◆ **Required work**: Line by line, set down the records below from the first line through the line containing "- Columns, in". Omit the pictures.

◆ **Material for the task**:
_ _ _ _

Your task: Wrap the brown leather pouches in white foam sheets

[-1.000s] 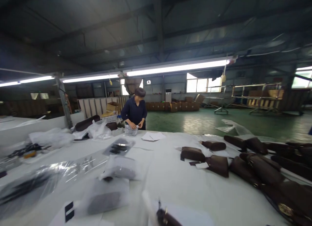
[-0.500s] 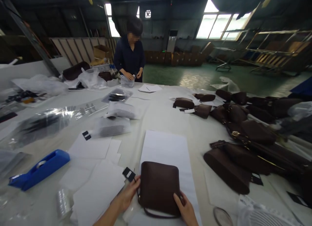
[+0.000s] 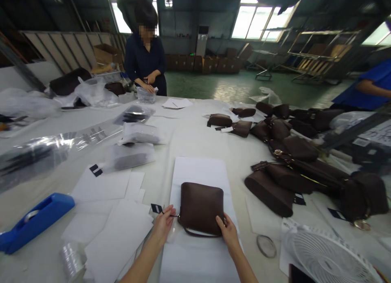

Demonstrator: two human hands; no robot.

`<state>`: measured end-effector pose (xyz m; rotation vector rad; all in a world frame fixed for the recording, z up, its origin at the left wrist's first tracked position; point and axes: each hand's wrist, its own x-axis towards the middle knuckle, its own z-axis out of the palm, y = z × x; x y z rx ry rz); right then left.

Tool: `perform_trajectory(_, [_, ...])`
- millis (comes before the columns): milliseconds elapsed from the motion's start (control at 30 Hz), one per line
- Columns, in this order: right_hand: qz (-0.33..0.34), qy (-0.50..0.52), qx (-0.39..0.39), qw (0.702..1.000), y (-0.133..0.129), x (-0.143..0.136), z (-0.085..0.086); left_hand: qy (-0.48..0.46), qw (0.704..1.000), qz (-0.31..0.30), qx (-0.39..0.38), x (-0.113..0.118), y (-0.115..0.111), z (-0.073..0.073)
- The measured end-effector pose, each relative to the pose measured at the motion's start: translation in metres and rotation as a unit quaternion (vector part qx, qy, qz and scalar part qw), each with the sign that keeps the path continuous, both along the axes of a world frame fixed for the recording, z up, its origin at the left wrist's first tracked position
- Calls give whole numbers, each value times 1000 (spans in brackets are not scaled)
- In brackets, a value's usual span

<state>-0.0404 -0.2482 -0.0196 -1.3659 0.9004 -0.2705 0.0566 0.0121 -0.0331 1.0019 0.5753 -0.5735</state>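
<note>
A dark brown leather pouch (image 3: 201, 207) lies on a long white sheet of paper (image 3: 200, 169) in front of me, its thin wrist strap (image 3: 200, 234) looped along the near edge. At the pouch's left side, my left hand (image 3: 165, 222) pinches a small dark zipper pull that runs out from gold-coloured hardware. A black hang tag (image 3: 157, 208) with a white label sticks out beyond those fingers. My right hand (image 3: 227, 230) grips the lower right corner, thumb on top and the other fingers partly hidden at the side.
Loose white sheets (image 3: 119, 234) and a blue tape dispenser (image 3: 36, 222) lie left, with wrapped pouches (image 3: 131, 156) beyond. Brown bags (image 3: 271, 189) are heaped right, near a white fan (image 3: 326, 254). A co-worker (image 3: 145, 55) handles a plastic packet across the table; a blue-sleeved person (image 3: 366, 85) is far right.
My view has turned right, bringing the fan and the blue-sleeved person into sight. My left hand has moved from the pouch's edge out to its pull. The co-worker's hands have come together over the packet.
</note>
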Motion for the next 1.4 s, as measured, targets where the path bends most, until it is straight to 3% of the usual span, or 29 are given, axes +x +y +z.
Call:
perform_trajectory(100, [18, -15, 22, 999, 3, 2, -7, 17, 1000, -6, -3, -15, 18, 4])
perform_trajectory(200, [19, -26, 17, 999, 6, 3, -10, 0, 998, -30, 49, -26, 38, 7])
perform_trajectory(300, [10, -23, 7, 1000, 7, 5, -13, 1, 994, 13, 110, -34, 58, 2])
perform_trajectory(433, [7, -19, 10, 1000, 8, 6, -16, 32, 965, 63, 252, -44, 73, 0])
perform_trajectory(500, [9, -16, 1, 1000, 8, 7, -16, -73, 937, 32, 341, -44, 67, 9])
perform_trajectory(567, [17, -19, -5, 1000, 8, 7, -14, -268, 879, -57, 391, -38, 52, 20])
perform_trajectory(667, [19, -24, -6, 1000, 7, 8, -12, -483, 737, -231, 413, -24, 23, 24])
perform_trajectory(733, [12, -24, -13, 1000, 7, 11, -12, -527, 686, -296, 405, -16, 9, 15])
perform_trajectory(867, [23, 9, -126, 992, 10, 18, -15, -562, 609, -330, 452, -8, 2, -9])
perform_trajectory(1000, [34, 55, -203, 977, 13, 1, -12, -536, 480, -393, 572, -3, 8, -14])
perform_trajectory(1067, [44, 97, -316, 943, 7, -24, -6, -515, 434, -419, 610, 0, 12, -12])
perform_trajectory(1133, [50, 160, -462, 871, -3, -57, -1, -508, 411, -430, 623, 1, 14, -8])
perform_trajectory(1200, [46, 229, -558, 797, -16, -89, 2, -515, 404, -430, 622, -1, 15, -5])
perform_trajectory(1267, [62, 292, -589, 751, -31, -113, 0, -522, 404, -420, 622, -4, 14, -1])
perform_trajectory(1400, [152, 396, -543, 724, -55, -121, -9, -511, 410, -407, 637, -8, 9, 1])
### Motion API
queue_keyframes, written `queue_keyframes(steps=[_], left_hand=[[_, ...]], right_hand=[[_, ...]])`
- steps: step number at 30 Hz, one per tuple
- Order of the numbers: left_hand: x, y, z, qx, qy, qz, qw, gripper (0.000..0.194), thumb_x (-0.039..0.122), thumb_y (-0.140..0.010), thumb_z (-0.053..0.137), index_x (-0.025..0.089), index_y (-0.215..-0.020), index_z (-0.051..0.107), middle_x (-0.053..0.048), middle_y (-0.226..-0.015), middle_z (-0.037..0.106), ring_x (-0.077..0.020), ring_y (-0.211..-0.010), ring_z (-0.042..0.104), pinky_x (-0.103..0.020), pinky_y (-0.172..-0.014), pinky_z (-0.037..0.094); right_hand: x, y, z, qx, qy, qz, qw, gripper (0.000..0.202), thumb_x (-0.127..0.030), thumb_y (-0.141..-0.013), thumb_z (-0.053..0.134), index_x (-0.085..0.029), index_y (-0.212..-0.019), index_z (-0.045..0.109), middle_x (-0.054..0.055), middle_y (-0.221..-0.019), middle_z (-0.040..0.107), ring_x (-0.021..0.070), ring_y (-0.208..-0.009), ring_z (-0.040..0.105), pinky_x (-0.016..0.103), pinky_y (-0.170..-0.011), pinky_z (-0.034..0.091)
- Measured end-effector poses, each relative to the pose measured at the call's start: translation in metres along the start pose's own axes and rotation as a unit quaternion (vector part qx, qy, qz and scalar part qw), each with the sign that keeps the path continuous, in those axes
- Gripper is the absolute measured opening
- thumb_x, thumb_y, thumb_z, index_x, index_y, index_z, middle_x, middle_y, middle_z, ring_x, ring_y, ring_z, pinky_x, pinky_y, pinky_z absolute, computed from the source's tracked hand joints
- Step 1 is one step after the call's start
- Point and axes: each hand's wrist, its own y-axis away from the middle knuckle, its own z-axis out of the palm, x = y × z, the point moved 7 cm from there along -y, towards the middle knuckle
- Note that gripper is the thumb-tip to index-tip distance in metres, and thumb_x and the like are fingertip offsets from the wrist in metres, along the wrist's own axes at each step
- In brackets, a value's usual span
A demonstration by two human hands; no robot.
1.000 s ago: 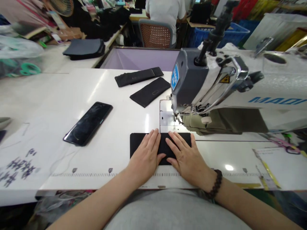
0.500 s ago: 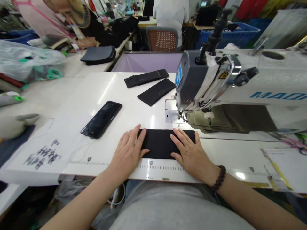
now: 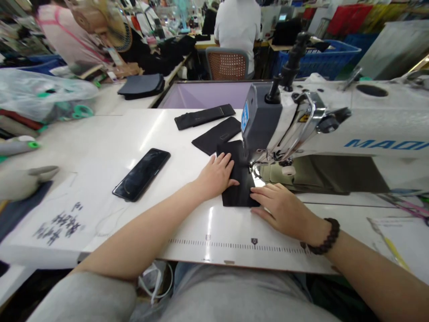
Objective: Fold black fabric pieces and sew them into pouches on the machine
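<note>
A black fabric panel (image 3: 237, 190) lies lengthwise away from me, its right edge at the needle area of the sewing machine (image 3: 264, 120). My left hand (image 3: 217, 175) rests flat on the panel's left side, fingers stretched out. At the near right corner, my right hand (image 3: 279, 208) touches the panel's edge with its fingers extended; the thumb lies lower, on the table. Just beyond the panel are two more black fabric pieces, one nearer (image 3: 216, 135) and one farther (image 3: 204, 117). Olive fabric pieces (image 3: 321, 172) lie under the machine arm.
A black phone (image 3: 142, 174) lies left of my hands. Paper with handwriting (image 3: 40, 214) and a grey thread cone (image 3: 20, 179) are farther left. Pink-handled scissors (image 3: 405, 208) lie at right. A person in white (image 3: 237, 27) sits ahead, near a blue basket (image 3: 321, 58).
The black panel has turned from lying crosswise near the table edge to lying lengthwise at the needle. Both hands have moved forward with it, the left also to the right.
</note>
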Motion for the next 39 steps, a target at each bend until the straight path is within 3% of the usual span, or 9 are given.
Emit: queue_keyframes(steps=[3,5,10,19,39], left_hand=[[0.015,-0.011,-0.004,-0.011,0.022,0.071,0.997,0.030,0.025,-0.085,0.049,0.013,-0.112,0.053,-0.011,-0.120,0.049,-0.0211,-0.106,0.050,-0.030,-0.089,0.039],[0.023,-0.012,-0.005,-0.018,0.039,0.083,0.996,0.026,0.026,-0.086,0.047,0.012,-0.106,0.056,-0.010,-0.112,0.053,-0.0198,-0.100,0.053,-0.028,-0.086,0.041],[0.027,-0.008,-0.006,0.031,0.054,0.057,0.996,0.047,0.044,-0.083,0.046,0.005,-0.109,0.053,-0.015,-0.113,0.050,-0.0258,-0.110,0.045,-0.033,-0.094,0.035],[0.020,-0.014,-0.003,0.035,0.058,0.056,0.996,0.046,0.043,-0.084,0.045,0.005,-0.108,0.052,-0.015,-0.112,0.051,-0.0263,-0.111,0.043,-0.034,-0.096,0.033],[0.019,-0.017,-0.002,0.018,0.057,0.056,0.997,0.047,0.044,-0.085,0.042,0.006,-0.111,0.051,-0.015,-0.115,0.050,-0.0253,-0.112,0.043,-0.033,-0.097,0.032]], right_hand=[[0.011,-0.006,0.001,-0.010,-0.002,-0.058,0.998,0.026,-0.029,-0.085,0.043,-0.014,-0.096,0.061,0.009,-0.104,0.061,0.0195,-0.087,0.052,0.037,-0.075,0.041],[0.017,-0.006,0.001,0.004,-0.014,-0.081,0.997,0.026,-0.029,-0.085,0.043,-0.015,-0.095,0.062,0.008,-0.104,0.061,0.0183,-0.084,0.053,0.035,-0.074,0.042],[0.027,-0.001,0.004,0.043,-0.017,-0.081,0.996,0.029,-0.029,-0.086,0.042,-0.013,-0.100,0.061,0.010,-0.104,0.060,0.0178,-0.084,0.053,0.034,-0.073,0.044],[0.034,-0.003,0.009,0.039,-0.003,-0.038,0.999,0.035,-0.035,-0.087,0.039,-0.011,-0.101,0.060,0.010,-0.084,0.056,0.0172,-0.075,0.051,0.032,-0.066,0.044],[0.034,-0.005,0.009,0.039,0.005,-0.026,0.999,0.035,-0.036,-0.087,0.038,-0.012,-0.100,0.061,0.008,-0.079,0.055,0.0158,-0.070,0.050,0.029,-0.063,0.039]])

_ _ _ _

◆ **Answer to the problem**:
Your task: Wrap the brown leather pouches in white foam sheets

[-1.000s] 
[-0.500s] 
[+0.000s] 

Demonstrator: two human hands; no robot.

`<state>`: measured end-effector pose (xyz m; rotation vector rad; all in a world frame fixed for the recording, z up, its origin at the left wrist's first tracked position; point and axes: each hand's wrist, its own x-axis towards the middle knuckle, its own z-axis out of the palm, y = z × x; x y z rx ry rz); right then left.

Tool: `perform_trajectory(_, [_, ...])`
- millis (comes before the columns): milliseconds elapsed from the motion's start (control at 30 Hz), one per line
- Columns, in this order: right_hand: qz (-0.33..0.34), qy (-0.50..0.52), qx (-0.39..0.39), qw (0.702..1.000), y (-0.133..0.129), x (-0.143..0.136), z (-0.085..0.086); left_hand: qy (-0.48..0.46), qw (0.704..1.000), qz (-0.31..0.30), qx (-0.39..0.38), x (-0.113..0.118), y (-0.115..0.111), z (-0.073..0.073)

That completes the response to the exercise.